● Exercise description
From the line with "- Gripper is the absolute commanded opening" to the line with "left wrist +", retype every line exactly, including those two, and leave out the rest of the data below.

# # #

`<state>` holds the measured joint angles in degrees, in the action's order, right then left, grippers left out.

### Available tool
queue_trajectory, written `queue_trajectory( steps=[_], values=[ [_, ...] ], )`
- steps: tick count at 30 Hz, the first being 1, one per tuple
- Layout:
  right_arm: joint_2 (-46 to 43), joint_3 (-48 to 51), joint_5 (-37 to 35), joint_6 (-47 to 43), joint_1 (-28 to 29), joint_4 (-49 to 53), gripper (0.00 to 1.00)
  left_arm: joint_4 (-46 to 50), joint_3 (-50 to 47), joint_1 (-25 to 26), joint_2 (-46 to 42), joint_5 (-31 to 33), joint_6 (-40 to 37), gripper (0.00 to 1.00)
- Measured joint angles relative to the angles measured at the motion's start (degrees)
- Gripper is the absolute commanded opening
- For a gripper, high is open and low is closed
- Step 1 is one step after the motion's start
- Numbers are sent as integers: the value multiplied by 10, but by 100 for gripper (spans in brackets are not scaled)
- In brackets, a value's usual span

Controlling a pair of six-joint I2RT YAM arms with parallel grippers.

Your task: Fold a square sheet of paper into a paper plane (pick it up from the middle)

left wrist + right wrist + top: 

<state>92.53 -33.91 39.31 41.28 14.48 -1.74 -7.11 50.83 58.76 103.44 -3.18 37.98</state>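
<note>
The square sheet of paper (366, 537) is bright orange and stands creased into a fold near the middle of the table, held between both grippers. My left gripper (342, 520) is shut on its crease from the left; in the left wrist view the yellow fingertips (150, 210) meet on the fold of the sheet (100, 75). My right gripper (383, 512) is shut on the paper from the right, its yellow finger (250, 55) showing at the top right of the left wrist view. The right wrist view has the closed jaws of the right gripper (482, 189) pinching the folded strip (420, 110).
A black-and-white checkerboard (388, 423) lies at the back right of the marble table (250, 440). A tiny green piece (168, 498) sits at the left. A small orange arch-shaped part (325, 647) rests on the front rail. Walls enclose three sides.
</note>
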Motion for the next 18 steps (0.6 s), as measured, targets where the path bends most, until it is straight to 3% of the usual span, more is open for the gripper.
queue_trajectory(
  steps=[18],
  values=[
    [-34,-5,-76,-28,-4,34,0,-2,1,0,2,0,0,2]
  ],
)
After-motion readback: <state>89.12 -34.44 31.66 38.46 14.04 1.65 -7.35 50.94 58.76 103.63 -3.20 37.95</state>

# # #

● Exercise output
- Gripper is the absolute commanded opening
- For a gripper, high is open and low is closed
- Step 1 is one step after the motion's start
- Numbers are sent as integers: the value multiplied by 10, but by 100 for gripper (spans in brackets are not scaled)
- In brackets, a value's usual span

Controlling a pair of six-joint I2RT YAM arms with parallel grippers.

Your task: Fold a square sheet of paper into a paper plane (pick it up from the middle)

left wrist + right wrist + top: 

No further output is required for this answer.